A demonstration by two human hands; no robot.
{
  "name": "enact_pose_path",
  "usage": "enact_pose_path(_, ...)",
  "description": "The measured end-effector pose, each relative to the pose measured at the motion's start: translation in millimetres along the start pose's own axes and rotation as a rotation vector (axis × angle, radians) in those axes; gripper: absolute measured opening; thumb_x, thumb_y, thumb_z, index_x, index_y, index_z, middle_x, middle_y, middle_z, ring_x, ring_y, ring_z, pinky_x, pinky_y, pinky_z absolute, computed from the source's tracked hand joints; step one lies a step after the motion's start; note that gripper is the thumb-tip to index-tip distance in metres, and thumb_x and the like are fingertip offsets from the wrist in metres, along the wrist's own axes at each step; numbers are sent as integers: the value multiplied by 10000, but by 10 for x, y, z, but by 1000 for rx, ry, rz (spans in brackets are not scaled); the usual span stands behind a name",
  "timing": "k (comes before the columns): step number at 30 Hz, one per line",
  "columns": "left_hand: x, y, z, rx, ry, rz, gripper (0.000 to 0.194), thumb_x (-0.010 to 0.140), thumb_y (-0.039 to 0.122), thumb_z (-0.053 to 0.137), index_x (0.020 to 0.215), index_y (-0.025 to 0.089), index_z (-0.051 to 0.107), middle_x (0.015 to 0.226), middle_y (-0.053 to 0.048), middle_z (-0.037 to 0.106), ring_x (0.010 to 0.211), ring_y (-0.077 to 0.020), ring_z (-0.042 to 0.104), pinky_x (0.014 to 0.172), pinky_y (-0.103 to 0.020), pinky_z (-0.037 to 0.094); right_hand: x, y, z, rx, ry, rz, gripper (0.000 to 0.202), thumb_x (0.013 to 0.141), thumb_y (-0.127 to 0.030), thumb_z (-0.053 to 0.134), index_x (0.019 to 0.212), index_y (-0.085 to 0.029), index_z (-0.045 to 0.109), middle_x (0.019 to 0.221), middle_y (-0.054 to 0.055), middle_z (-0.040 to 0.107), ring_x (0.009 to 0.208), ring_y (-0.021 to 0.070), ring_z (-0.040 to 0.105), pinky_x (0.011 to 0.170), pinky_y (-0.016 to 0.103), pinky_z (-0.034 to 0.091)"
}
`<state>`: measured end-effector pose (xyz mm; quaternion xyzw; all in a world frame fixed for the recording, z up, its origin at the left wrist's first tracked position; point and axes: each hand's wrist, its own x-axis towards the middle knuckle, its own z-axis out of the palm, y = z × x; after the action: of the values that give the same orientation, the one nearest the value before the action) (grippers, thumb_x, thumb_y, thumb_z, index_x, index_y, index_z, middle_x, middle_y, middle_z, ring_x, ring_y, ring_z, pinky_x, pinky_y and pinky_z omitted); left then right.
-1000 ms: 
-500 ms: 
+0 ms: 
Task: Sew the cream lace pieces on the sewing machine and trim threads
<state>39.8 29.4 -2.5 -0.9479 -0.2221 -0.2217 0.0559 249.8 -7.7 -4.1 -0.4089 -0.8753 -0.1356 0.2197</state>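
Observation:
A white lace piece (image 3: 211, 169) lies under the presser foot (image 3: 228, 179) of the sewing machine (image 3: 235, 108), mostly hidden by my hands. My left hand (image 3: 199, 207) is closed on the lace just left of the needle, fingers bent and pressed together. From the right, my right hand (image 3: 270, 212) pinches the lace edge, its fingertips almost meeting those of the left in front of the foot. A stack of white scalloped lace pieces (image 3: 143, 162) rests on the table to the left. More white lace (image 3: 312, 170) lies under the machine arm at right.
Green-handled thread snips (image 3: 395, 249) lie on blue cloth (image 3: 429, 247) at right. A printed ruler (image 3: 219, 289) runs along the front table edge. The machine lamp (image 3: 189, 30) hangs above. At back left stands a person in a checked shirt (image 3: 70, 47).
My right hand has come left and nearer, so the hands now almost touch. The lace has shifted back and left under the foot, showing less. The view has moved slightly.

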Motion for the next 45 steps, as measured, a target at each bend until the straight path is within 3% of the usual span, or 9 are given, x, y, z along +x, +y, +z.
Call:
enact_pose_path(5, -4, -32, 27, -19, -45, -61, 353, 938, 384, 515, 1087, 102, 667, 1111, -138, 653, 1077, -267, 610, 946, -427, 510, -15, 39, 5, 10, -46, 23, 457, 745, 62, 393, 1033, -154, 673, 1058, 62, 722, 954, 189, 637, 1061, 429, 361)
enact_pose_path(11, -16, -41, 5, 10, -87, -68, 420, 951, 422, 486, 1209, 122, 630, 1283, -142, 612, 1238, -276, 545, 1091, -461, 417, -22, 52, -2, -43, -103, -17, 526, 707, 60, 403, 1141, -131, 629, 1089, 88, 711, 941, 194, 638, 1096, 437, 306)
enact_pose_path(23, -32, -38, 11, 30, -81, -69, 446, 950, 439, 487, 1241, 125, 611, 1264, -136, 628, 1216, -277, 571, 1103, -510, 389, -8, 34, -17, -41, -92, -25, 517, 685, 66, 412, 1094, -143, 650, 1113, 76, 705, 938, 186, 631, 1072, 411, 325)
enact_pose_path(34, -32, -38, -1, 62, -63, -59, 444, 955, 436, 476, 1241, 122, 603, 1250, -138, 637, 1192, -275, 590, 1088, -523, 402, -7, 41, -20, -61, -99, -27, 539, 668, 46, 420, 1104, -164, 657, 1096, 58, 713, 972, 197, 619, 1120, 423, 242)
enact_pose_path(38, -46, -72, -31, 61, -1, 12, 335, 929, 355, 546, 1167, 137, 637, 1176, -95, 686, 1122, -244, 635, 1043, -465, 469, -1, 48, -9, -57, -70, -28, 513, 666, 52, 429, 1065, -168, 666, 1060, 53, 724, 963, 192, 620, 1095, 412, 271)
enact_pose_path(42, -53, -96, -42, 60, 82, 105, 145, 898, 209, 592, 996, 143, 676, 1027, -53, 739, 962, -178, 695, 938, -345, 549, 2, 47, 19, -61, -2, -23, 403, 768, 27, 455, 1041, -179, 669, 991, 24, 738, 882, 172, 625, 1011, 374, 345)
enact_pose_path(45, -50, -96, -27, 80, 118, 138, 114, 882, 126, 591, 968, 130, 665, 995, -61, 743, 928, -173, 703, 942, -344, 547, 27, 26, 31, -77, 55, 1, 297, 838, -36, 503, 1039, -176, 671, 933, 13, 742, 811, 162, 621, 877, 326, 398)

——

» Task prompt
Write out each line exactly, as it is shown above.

» Finished task
A demonstration by two human hands; no robot.
{
  "name": "enact_pose_path",
  "usage": "enact_pose_path(_, ...)",
  "description": "The measured end-effector pose, each relative to the pose measured at the motion's start: translation in millimetres along the start pose's own axes and rotation as a rotation vector (axis × angle, radians) in those axes; gripper: absolute measured opening; thumb_x, thumb_y, thumb_z, index_x, index_y, index_z, middle_x, middle_y, middle_z, ring_x, ring_y, ring_z, pinky_x, pinky_y, pinky_z absolute, computed from the source's tracked hand joints; step one lies a step after the motion's start; note that gripper is the thumb-tip to index-tip distance in metres, and thumb_x and the like are fingertip offsets from the wrist in metres, along the wrist's own axes at each step; numbers are sent as integers: the value multiplied by 10000, but by 10 for x, y, z, but by 1000 for rx, ry, rz (spans in brackets are not scaled); the usual span stands behind a name",
  "timing": "k (comes before the columns): step number at 30 Hz, one per line",
  "columns": "left_hand: x, y, z, rx, ry, rz, gripper (0.000 to 0.194), thumb_x (-0.010 to 0.140), thumb_y (-0.039 to 0.122), thumb_z (-0.053 to 0.137), index_x (0.020 to 0.215), index_y (-0.025 to 0.089), index_z (-0.051 to 0.107), middle_x (0.015 to 0.226), middle_y (-0.053 to 0.048), middle_z (-0.037 to 0.106), ring_x (0.010 to 0.211), ring_y (-0.077 to 0.020), ring_z (-0.042 to 0.104), pinky_x (0.014 to 0.172), pinky_y (-0.103 to 0.020), pinky_z (-0.037 to 0.094); right_hand: x, y, z, rx, ry, rz, gripper (0.000 to 0.202), thumb_x (0.013 to 0.141), thumb_y (-0.127 to 0.030), thumb_z (-0.053 to 0.134), index_x (0.019 to 0.212), index_y (-0.085 to 0.029), index_z (-0.045 to 0.109), middle_x (0.019 to 0.221), middle_y (-0.054 to 0.055), middle_z (-0.040 to 0.107), ring_x (0.009 to 0.208), ring_y (-0.021 to 0.070), ring_z (-0.040 to 0.105), pinky_x (0.011 to 0.170), pinky_y (-0.016 to 0.103), pinky_z (-0.034 to 0.091)"
}
`<state>`: measured end-effector pose (xyz mm; quaternion xyzw; all in a world frame fixed for the recording, z up, its origin at the left wrist's first tracked position; point and axes: each hand's wrist, its own x-axis towards the middle knuckle, its own z-axis out of the palm, y = z × x; after the action: of the values that give the same orientation, the one nearest the value before the action) (grippers, thumb_x, thumb_y, thumb_z, index_x, index_y, index_z, middle_x, middle_y, middle_z, ring_x, ring_y, ring_z, pinky_x, pinky_y and pinky_z omitted); left then right.
-1000 ms: 
-500 ms: 
+0 ms: 
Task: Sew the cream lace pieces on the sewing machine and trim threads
<state>39.8 29.4 -2.5 -0.9479 -0.2221 -0.2217 0.0559 249.8 -7.7 -4.1 -0.4089 -0.8753 -0.1356 0.2197</state>
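Observation:
A white lace piece (image 3: 211, 169) lies under the presser foot (image 3: 228, 179) of the sewing machine (image 3: 235, 108), mostly hidden by my hands. My left hand (image 3: 199, 207) is closed on the lace just left of the needle, fingers bent and pressed together. From the right, my right hand (image 3: 270, 212) pinches the lace edge, its fingertips almost meeting those of the left in front of the foot. A stack of white scalloped lace pieces (image 3: 143, 162) rests on the table to the left. More white lace (image 3: 312, 170) lies under the machine arm at right.
Green-handled thread snips (image 3: 395, 249) lie on blue cloth (image 3: 429, 247) at right. A printed ruler (image 3: 219, 289) runs along the front table edge. The machine lamp (image 3: 189, 30) hangs above. At back left stands a person in a checked shirt (image 3: 70, 47).
My right hand has come left and nearer, so the hands now almost touch. The lace has shifted back and left under the foot, showing less. The view has moved slightly.
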
Motion for the next 45 steps, as measured, a target at each bend until the straight path is within 3% of the usual span, or 9 are given, x, y, z along +x, +y, +z.
Call:
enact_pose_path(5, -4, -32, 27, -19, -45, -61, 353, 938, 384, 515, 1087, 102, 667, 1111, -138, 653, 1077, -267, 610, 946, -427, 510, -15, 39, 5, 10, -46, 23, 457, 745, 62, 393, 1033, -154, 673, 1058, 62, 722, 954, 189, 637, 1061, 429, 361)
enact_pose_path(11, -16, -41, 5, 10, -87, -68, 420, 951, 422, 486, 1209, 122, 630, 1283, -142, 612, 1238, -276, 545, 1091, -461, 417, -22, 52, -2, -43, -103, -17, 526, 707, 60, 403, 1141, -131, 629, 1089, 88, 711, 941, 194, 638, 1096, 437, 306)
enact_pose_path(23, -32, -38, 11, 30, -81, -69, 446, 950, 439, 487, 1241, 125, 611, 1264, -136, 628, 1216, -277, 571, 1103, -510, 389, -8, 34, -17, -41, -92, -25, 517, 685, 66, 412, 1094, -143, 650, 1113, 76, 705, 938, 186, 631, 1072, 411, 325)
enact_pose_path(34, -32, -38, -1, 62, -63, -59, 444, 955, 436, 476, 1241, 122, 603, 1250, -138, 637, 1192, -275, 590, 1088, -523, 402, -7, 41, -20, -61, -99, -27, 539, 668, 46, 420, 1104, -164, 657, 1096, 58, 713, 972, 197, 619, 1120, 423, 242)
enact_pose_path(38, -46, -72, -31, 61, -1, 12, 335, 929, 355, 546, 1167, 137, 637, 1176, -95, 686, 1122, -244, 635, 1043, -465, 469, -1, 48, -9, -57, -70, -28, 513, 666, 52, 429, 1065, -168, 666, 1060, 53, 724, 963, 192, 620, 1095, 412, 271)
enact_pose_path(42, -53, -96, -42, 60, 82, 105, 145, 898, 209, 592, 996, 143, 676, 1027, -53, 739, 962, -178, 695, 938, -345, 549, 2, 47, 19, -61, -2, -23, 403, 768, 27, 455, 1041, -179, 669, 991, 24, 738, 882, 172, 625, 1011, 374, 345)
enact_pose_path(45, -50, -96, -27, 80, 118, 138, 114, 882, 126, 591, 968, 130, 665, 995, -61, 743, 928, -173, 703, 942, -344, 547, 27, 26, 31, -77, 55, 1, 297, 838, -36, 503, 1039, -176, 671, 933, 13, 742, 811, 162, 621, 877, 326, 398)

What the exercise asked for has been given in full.